Ball & Chain – running with a 25 lb weight, and your dignity, tied around your ankle.
Cold Feet – getting in a freezing cold tub set to a timer long enough that your manhood is completely sucked up into your stomach before it’s over.
Slippery Slope – run up a wall that Bryan says has Crisco Oil on it, even though it just looked like whipped cream.
Get Over Your Exes – roll around in the mud in your tuxedo that really wasn’t a good look for Lincoln. Like, at all.
Cake Tasting – only using your mouth to find a fake ring buried in a cake
Race to the Altar – first one to bring the ring to Becca “wins” but also loses some self-respect in the meantime

-I don’t know about you guys, but didn’t Lincoln cheat like 4 different times during this race? The guy took off before his timer tipped over and he definitely used his hand while eating the cake. Anyway, he wins, he’s covered in mud (and/or poop, whatever you want to go with), gets to take a picture with Becca and he now becomes the envy of everyone else there. Ok, well just Connor because this stupidest fight in the history of this show has now begun. Like, I didn’t even know it was possible to argue over something so petty and meaningless, but by golly, Lincoln and Connor sure found a way. I was consciously losing brain cells watching these two fight over the picture that Lincoln insisted on keeping around and Connor wanted to get rid of.
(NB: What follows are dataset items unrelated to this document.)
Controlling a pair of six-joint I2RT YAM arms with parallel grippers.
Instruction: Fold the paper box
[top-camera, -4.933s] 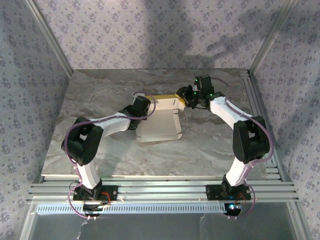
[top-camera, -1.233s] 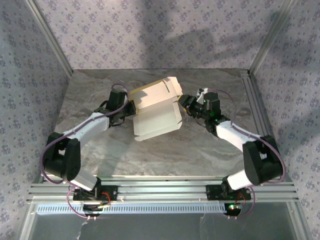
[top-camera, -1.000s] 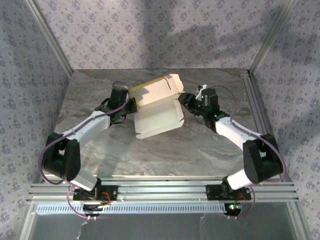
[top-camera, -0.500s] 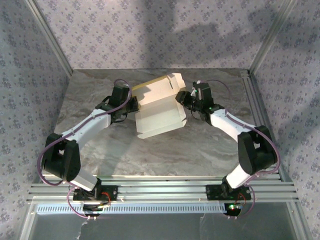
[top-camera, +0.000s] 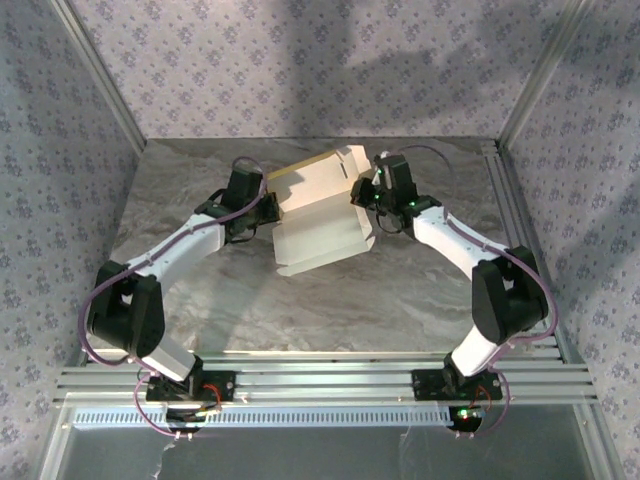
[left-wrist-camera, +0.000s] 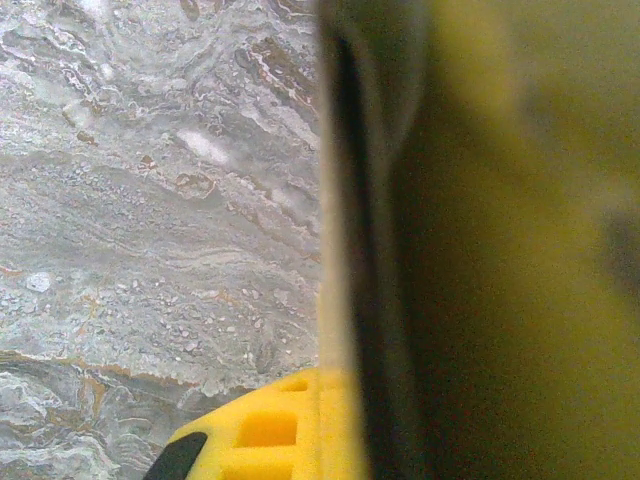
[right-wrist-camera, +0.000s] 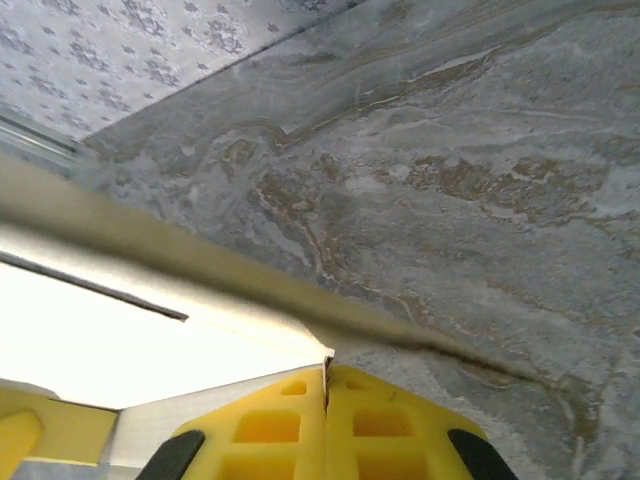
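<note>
The paper box (top-camera: 322, 225) is a partly folded sheet in the middle of the table, white side up, with a yellow panel along its far left rim. My left gripper (top-camera: 266, 205) is shut on its left edge. In the left wrist view the yellow cardboard (left-wrist-camera: 500, 250) stands edge-on in my left gripper (left-wrist-camera: 335, 430), hiding one finger. My right gripper (top-camera: 364, 196) is shut on the sheet's right edge. In the right wrist view the fingers of my right gripper (right-wrist-camera: 326, 395) pinch a thin card corner, beside the white slotted panel (right-wrist-camera: 130, 340).
The marble table top (top-camera: 420, 290) lies bare around the box. Aluminium rails (top-camera: 320, 380) run along the near edge by the arm bases. Patterned walls and slanted metal posts (top-camera: 100, 75) close in the back and sides.
My right gripper has moved in towards the far right edge of the box and closed on it. The box has shifted slightly to the right. The left grip is unchanged.
</note>
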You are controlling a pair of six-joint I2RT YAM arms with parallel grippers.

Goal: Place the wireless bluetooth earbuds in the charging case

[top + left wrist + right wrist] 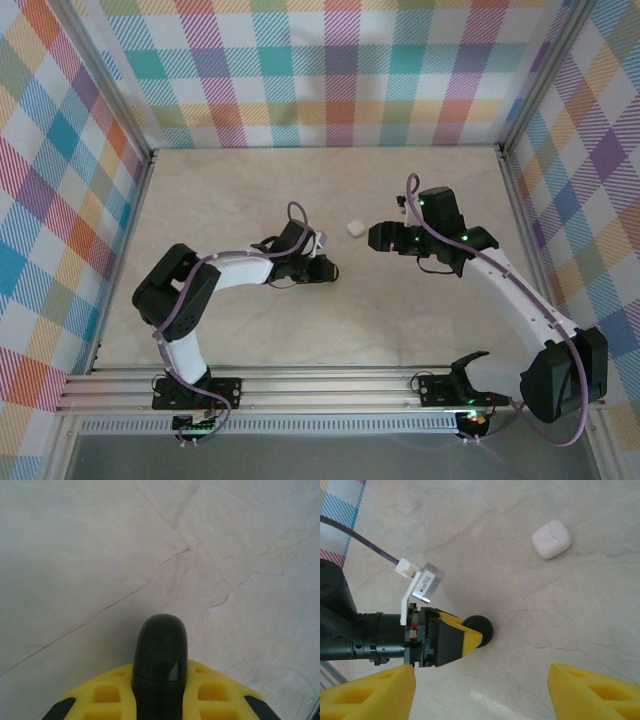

Ultimately, Connor chucked in the pool, but honestly, the best and most mature way for Connor to have handled that whole ordeal would’ve been if he just dropped a #2 on it. Would’ve seemed appropriate.

-At the cocktail party, the only two people they show her having any significant alone time with is Lincoln and Jean Blanc. Lincoln didn’t do much, but she’s impressed by Jean Blanc and his Drakkar Noir bath he took to clean himself up, that they end up making out. And she also made out with Lincoln because he won the obstacle course I guess. Jean Blanc tells her she’s got all the qualities he’s looking for in a woman, she’s the missing puzzle piece, he’s ready for a relationship, he likes her smile, but mostly her lips, then make out city.

-Picture Gate continued to be the focal point of this group date as after Connor chucked the picture in the pool (although the sound guy screwed up with giving us the sound of it shattering on the ground), Lincoln is all beat up that his picture is gone and lost forever and he can’t show his mom this. She’d be so proud. You know what she WOULDN’T be proud of Lincoln? Forget it. When it’s Connor’s turn to talk to Becca, she tells him she knows what he did with the picture, and he could’ve handled himself better. Connor is struggling. No, not with Becca in any way. But with the fact that he refuses to button the top 27 buttons or so on his shirt. Not sure who told him that was a great look, but hey, whatever works for you bro ham. Jean Blanc got the group date rose, Lincoln wasn’t happy he didn’t get it, and Connor has the self control of a 4th grader stealing some other kids lunch.